■ Work required: Each line in the material below must be transcribed exactly; no picture belongs in the copy.

■ Dataset excerpt:
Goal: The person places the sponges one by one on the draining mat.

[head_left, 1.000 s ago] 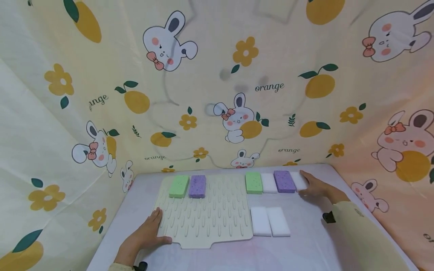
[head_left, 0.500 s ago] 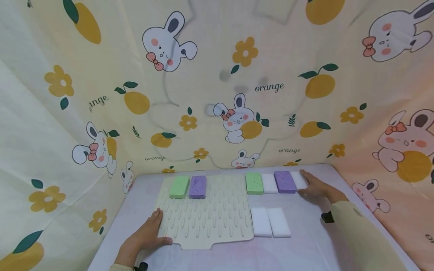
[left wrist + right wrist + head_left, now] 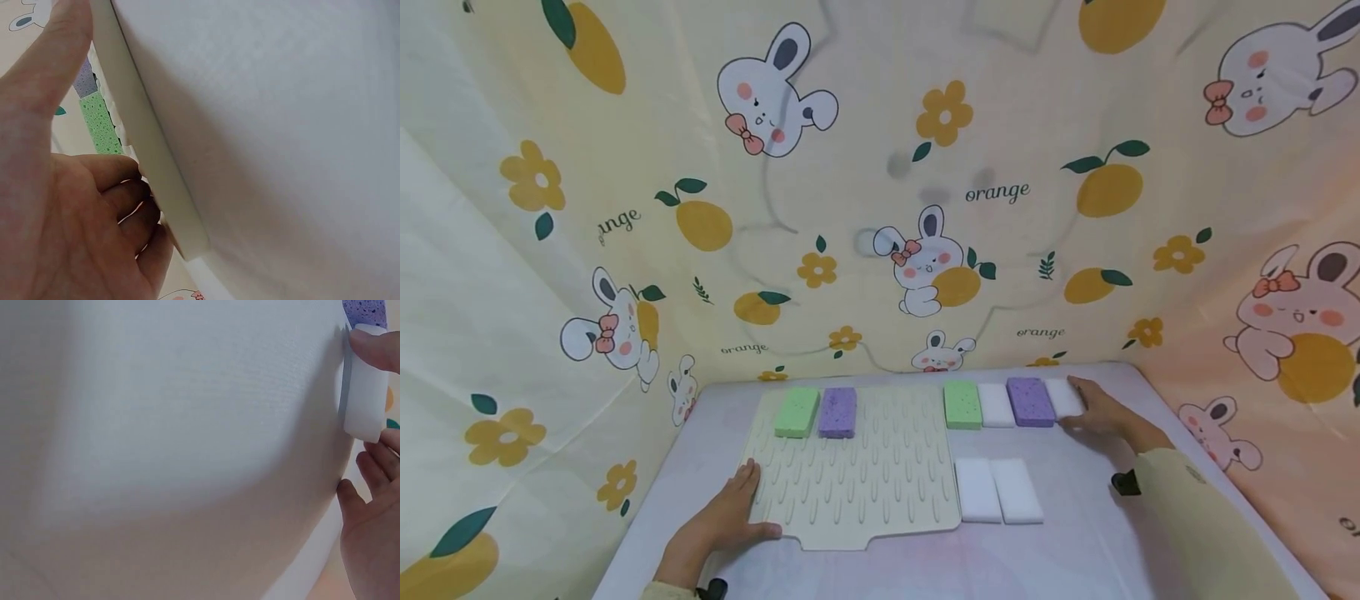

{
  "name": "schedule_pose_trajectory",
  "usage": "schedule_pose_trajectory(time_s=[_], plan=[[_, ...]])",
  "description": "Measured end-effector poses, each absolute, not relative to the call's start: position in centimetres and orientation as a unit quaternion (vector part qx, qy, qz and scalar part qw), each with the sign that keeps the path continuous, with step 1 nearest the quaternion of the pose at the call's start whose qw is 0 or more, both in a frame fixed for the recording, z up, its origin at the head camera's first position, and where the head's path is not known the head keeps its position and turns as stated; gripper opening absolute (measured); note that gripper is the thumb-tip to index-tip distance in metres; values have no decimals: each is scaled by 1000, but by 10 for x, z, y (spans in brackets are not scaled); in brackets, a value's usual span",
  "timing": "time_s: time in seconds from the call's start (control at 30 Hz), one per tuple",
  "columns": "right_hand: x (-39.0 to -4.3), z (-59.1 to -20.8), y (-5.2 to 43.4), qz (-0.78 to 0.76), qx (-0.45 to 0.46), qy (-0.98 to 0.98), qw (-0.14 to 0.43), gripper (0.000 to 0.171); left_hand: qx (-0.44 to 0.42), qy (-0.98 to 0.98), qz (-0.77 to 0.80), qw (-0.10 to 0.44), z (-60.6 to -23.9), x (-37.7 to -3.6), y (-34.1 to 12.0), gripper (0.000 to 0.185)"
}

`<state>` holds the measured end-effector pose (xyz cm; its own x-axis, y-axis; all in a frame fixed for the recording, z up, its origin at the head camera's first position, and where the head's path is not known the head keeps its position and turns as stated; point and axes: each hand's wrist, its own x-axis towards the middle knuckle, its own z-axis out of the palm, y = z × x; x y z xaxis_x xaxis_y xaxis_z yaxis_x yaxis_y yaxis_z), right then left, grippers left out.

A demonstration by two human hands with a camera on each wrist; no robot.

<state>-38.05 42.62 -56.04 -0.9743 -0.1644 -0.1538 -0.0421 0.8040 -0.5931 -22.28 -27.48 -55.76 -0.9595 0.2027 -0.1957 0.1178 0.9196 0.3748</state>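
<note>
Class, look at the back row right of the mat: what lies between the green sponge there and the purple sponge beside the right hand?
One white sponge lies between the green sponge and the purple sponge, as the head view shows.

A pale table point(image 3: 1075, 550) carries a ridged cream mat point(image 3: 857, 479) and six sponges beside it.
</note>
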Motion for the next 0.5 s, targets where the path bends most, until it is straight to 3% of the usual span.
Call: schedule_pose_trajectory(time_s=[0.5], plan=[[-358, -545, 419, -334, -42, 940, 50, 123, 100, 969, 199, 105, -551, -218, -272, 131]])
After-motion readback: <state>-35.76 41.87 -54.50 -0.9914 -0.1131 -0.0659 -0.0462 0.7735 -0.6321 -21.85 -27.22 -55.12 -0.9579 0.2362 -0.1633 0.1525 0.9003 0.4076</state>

■ Written answer:
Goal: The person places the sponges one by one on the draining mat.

[head_left, 1.000 s ago] 
[head_left, 0.500 s ago] 
[left wrist + right wrist + head_left, now] 

{
  "name": "schedule_pose_trajectory",
  "usage": "schedule_pose_trajectory(time_s=[_], plan=[[_, ...]])",
  "description": "Measured end-effector poses, each absolute, not relative to the call's start: position in centimetres and orientation as a unit quaternion (vector part qx, qy, qz and scalar part qw), each with the sign that keeps the path continuous, with step 1 nearest the quaternion of the pose at the call's start whose qw is 0 or more, both in a frame fixed for the recording, z up, its origin at the head camera's first position, and where the head's path is not known the head keeps its position and turns as stated; gripper opening absolute (measured); note that gripper is the thumb-tip to index-tip distance in metres; values have no decimals: each is scaled by 1000, but by 10 for x, z, y (spans in brackets are not scaled); in brackets, a value's usual span",
  "timing": "time_s: time in seconds from the call's start (control at 30 Hz), one per tuple",
  "columns": "right_hand: x (-39.0 to -4.3), z (-59.1 to -20.8), y (-5.2 to 43.4), qz (-0.78 to 0.76), qx (-0.45 to 0.46), qy (-0.98 to 0.98), qw (-0.14 to 0.43), gripper (0.000 to 0.171); left_hand: qx (-0.44 to 0.42), qy (-0.98 to 0.98), qz (-0.77 to 0.80), qw (-0.10 to 0.44), z (-60.6 to -23.9), x (-37.7 to -3.6), y (-34.1 to 12.0), gripper (0.000 to 0.185)"
}

`<state>` holds the measured end-effector pose (xyz cm; its own x-axis, y-axis; all in a frame fixed for the recording, z up, its origin at the head camera's first position, and where the head's path is not known the head keeps its position and turns as stated; point and axes: each hand's wrist, its own x-axis towards the middle knuckle, its own z-axis out of the palm, y = z × x; x y z xaxis_x xaxis_y xaxis_z yaxis_x yaxis_y yaxis_z), right then left, grippers left out.

A demonstration by two human hands with a camera on each wrist; no robot.

<state>-38.05 42.62 -56.04 -0.9743 -0.1644 -0.1538 -0.0421 0.8040 -0.5931 -22.28 -27.48 -55.76 -0.9595 0.2027 -0.1957 0.1178 0.9196 0.3748</state>
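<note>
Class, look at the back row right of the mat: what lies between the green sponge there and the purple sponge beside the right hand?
One white sponge lies between the green sponge and the purple sponge, as the head view shows.

A pale table point(image 3: 1075, 550) carries a ridged cream mat point(image 3: 857, 479) and six sponges beside it.
</note>
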Motion for the next 0.5 s, targets where the path bends most, until it is straight to 3% of the usual span.
Call: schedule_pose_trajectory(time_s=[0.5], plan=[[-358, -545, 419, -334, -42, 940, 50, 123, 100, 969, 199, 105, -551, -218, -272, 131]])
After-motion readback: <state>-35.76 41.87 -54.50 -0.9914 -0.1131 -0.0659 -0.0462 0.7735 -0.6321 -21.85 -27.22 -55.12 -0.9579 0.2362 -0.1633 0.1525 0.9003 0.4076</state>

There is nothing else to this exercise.